But can’t I just look at Google Analytics?

For websites and even software products, log files record the pages and screens where customers visit and spend the most time. It would seem that this would eliminate the need for conducting a top-tasks analysis. And although resources like Google Analytics (see Chapter 10) will tell where customers are going, they don’t do a good job of telling you why. This is best illustrated in an example with an automotive information company I worked with.

When we collected the tasks to prioritize in a top-tasks analysis for the website, a product manager said that he knew what customers wanted and were doing. In looking at the log files, most page views and time were spent on the Car Details page. The problem was that while customers did go to the Car Details page, we didn’t know why they were going there or even which, if any, of the dozens of car details customers were driven to.

Using the top-tasks analysis, we found that the top task that customers wanted was information about each car’s fuel efficiency. The only place that information existed was on the Car Details page! This top-tasks analysis led the design team to place the Miles per Gallon information on the Car Summary page.


Conducting a Gap Analysis

A complementary approach to the top-tasks analysis is a gap analysis. With a gap analysis, you understand how important customers find a feature and how satisfied they are with it in completing their tasks. If you have an existing customer base of people who have experience with a product (or competitive product), a gap analysis is what you need.

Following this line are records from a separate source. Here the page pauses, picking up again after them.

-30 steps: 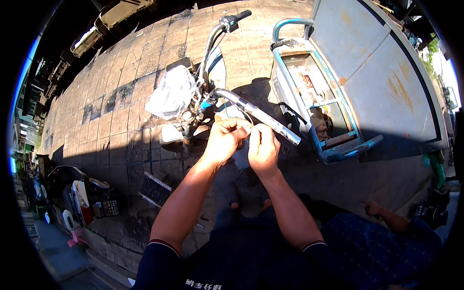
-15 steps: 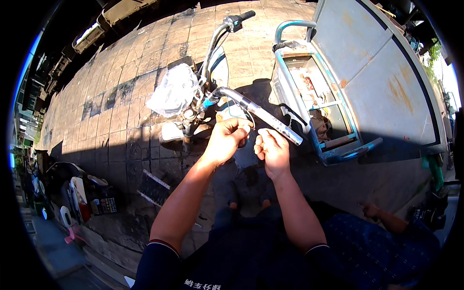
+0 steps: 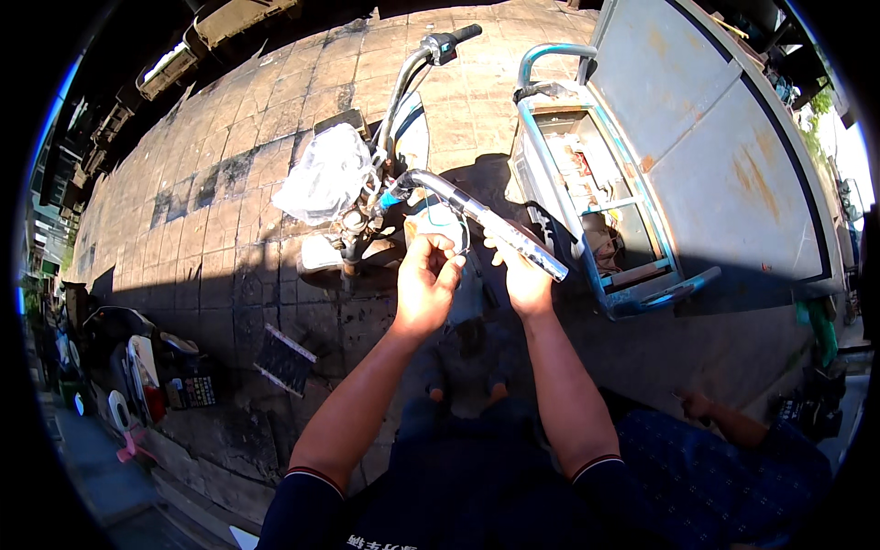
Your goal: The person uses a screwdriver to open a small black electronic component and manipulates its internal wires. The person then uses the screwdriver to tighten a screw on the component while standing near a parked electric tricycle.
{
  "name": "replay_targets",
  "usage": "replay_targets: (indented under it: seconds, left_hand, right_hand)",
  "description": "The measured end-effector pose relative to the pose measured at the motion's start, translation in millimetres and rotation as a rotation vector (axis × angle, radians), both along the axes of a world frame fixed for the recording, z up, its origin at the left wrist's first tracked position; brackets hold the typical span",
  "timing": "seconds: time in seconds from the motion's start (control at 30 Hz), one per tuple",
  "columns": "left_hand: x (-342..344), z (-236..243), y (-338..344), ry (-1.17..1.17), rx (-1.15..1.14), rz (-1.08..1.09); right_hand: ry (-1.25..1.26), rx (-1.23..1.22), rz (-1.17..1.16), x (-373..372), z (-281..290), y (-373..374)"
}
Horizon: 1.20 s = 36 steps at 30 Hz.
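A handlebar (image 3: 500, 226) with a bare, worn metal tube end slants across the middle of the view. Beneath that tube is my right hand (image 3: 530, 286), its fingers curled against it and partly covered by it. My left hand (image 3: 423, 291) is closed just left of the tube, thumb and forefinger bent close together. A thin wire (image 3: 467, 240) loops down from the bar's bend to the left thumb tip. What lies between those fingertips is too small to make out clearly. Blue tape (image 3: 392, 196) wraps the bar near its stem.
Ahead, the far handlebar grip (image 3: 458, 38) points away, and a clear plastic bag (image 3: 325, 174) covers the front. A blue-framed seat box (image 3: 642, 240) stands open at right beside a grey panel (image 3: 706, 119). Another person's hand (image 3: 701, 405) shows at lower right.
My right hand has gone from a loose fist beside the wire to curling under the handlebar tube. My left hand has shifted slightly down, its fingers less tightly pinched.
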State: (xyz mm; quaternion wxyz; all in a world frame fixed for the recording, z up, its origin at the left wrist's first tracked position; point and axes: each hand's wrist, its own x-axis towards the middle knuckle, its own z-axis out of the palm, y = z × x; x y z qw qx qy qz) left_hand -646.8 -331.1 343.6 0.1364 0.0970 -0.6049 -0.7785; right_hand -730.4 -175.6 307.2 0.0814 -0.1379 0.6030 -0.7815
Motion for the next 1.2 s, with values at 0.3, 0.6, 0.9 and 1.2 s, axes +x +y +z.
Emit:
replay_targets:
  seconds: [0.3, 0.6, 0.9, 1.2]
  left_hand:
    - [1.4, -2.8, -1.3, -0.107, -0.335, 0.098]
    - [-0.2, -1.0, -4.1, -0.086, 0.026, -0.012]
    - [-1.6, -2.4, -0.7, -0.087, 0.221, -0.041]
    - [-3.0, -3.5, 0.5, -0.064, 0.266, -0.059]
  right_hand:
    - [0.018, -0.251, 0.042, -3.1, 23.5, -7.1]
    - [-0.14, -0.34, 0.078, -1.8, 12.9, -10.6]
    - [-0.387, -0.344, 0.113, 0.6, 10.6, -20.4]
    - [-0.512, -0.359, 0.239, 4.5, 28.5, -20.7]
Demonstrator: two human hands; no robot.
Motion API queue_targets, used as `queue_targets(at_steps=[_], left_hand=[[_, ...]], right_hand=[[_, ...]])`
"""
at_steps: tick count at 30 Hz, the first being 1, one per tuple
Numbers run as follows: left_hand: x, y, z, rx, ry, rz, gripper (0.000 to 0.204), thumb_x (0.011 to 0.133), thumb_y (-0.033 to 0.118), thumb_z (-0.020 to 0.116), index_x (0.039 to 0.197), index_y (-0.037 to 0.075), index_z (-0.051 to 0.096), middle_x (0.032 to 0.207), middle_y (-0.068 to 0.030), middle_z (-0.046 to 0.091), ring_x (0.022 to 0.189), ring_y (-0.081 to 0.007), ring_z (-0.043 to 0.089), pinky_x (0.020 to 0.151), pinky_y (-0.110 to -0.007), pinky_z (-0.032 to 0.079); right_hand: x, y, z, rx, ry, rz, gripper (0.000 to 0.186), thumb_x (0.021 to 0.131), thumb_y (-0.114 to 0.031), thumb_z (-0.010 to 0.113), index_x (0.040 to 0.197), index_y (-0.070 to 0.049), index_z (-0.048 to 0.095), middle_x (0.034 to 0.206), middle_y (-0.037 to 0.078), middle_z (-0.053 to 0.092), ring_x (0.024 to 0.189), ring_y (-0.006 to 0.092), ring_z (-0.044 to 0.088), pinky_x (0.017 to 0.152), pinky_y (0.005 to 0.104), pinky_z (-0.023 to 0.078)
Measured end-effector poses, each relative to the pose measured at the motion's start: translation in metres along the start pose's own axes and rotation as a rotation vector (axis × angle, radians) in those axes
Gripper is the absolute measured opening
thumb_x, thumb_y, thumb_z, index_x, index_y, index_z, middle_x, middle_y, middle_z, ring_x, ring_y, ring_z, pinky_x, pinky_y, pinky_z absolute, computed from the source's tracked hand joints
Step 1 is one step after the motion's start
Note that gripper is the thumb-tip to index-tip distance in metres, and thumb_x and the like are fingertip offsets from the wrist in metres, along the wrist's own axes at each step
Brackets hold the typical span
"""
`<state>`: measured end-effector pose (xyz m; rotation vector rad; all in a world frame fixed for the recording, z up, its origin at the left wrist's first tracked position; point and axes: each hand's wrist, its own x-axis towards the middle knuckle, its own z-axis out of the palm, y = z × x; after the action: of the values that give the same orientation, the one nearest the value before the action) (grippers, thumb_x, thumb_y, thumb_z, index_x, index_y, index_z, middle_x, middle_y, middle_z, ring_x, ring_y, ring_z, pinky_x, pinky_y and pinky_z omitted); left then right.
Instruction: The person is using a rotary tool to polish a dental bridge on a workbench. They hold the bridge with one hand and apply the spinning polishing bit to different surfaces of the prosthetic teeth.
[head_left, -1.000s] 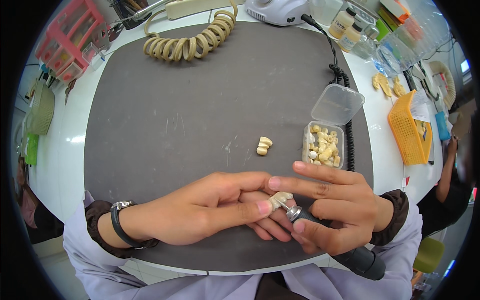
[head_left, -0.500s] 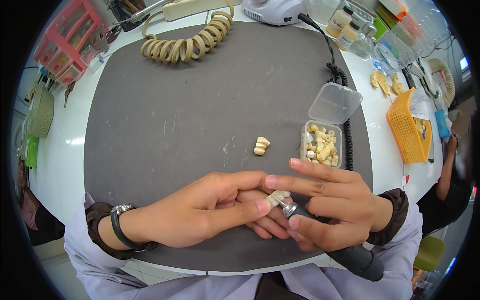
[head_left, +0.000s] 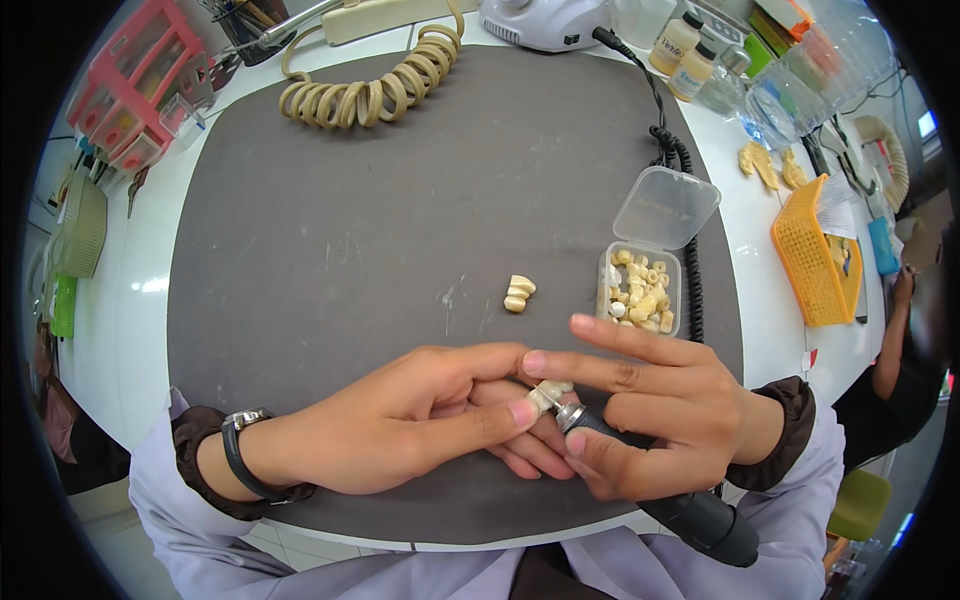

A gap analysis is a survey using two sets of items to be rated: importance and satisfaction.

remember Keep it to a smaller set of features or tasks than the top-tasks analysis, because you’re asking participants to rate each item twice.

To conduct a gap analysis, follow these steps.

1. Have customers rate how important a particular function or task is, using a numbered scale anchored with Not at all important to Very important.

A 7-point scale is popular, but almost any number from 5 to 11 will work.

2. Ask customers to rate how satisfied they are with the same features using the current product.

Use the same numbered scale from Not at all satisfied (1) to Very satisfied (7).

3. Use the following formula on each participant’s task/feature scores: Importance + (Importance - Satisfaction).

This will reveal the “gap” or opportunity for improvement. This formula provides both a prioritization of features and also gives a higher score to features that are rated higher in importance.

An example of tasks and functionality for a web-based email system and some sample data are shown in the following table. Notice how the feature “Add contacts to an address book easily” and “Search for messages older than 6 months” both have the same “gap” in the Importance - Satisfaction column. But because adding contacts was rated as more important than searching for older messages (a 7 versus a 4), it gets a higher priority score (a 10 compared to a 7).

table

Mapping Business Needs to Customer Requirements

Techniques like the gap analysis help prioritize the features from the customers’ perspective. But it’s also important to consider the organization’s priorities. One such technique is Quality Function Deployment (QFD). QFD is a structured way to prioritize features, functions, or even website content by taking into account both business priorities (the voice of the company) and the customer/user priorities (the voice of the customer).

QFD separates what you do from the how you do it. In the rush to complete long lists of feature requests, it’s easy to lose sight of what customers need.

The QFD’s main output is a decision matrix, which looks like a house (see Figure 13-3). You might hear “house of quality” used interchangeably with QFD.

The following sections show you how to build a QFD, using an example of a website redesign for a multinational electronics company that sells through channel partners.

This is a simple QFD that balances the internal need to build and improve with a clear prioritized top-tasks list of customers. It helps narrow the scope and improve the quality of redesign.

tip You can build a more advanced QFD by incorporating competitive information, specifications, and positive and negative relationships between the “How’s.” Adding each of these parts to the house takes extra time, but it can be worth it depending on the complexity and consequences of the project.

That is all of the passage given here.